For the USA’s purposes, we know that Ledecky can reliably be under that mark on the biggest stages. In fact, she can even be counted on to lead off in that time or faster on a fairly consistent basis. That’s not to say we should expect to see Ledecky leading off the relay, since she’s proven at recent meets to be a very effective anchor. Simply for the math purposes though, with Ledecky’s consistency on the table, every swimmer who has proven to be able to split under 1:55, (Gemmell and Sims) increases the chances the U.S. has to break the World Record.
The women’s 4×200 free relay has suddenly become one of the most competitive events out there currently.

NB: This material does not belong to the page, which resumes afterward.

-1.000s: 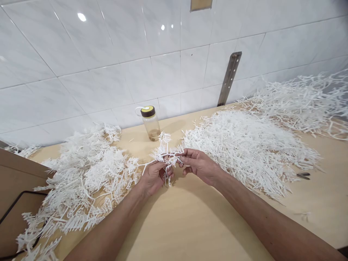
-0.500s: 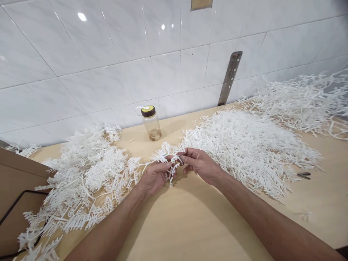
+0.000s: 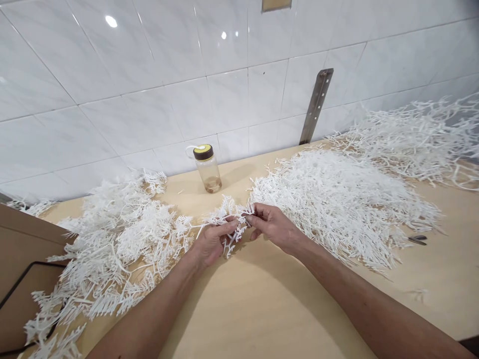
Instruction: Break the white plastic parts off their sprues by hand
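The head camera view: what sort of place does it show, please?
Probably a small workshop for handwork, though I cannot be certain: a wood-coloured table against a tiled wall bears large heaps of white branching pieces on both sides.

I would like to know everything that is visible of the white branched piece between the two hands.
The white branched piece looks like plastic: thin forking stems with clusters of fine, needle-like tips. The left hand and right hand both hold it with the fingers, partly covering it. One stem reaches toward the left pile; whether they touch is unclear. It is in front of the bottle.
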`<state>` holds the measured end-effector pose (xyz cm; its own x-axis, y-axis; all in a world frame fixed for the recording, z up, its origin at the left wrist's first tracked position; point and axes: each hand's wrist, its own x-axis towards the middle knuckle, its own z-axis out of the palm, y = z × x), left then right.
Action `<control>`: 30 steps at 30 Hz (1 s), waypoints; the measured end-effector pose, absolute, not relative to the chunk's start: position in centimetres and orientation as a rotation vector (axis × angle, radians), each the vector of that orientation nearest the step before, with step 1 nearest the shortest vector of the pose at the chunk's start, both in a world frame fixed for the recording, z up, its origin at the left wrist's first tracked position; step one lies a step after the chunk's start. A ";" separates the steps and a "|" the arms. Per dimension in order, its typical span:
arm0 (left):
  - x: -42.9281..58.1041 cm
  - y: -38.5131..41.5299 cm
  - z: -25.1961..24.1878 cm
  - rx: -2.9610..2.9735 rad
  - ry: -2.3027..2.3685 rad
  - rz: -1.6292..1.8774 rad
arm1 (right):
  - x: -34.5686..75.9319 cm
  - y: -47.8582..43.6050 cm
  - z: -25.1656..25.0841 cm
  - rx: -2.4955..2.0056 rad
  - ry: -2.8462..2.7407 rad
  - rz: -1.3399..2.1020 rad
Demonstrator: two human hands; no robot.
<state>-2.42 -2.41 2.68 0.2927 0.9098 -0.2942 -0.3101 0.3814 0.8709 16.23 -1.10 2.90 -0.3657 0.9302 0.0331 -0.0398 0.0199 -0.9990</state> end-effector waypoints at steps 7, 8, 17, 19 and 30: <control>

Australia set the World Record just a month ago, and China set the previous record last summer in Tokyo. The U.S. was just 0.40 seconds behind China at the Olympics last summer, and now they’re looking stronger than ever in the event. It’s sort of hard to believe, but it now looks like either at the 2023 World Championships or the 2024 Olympics in Paris, we could see 3 teams all under 7:40 in the event at the same time, which would truly be an incredible race to watch.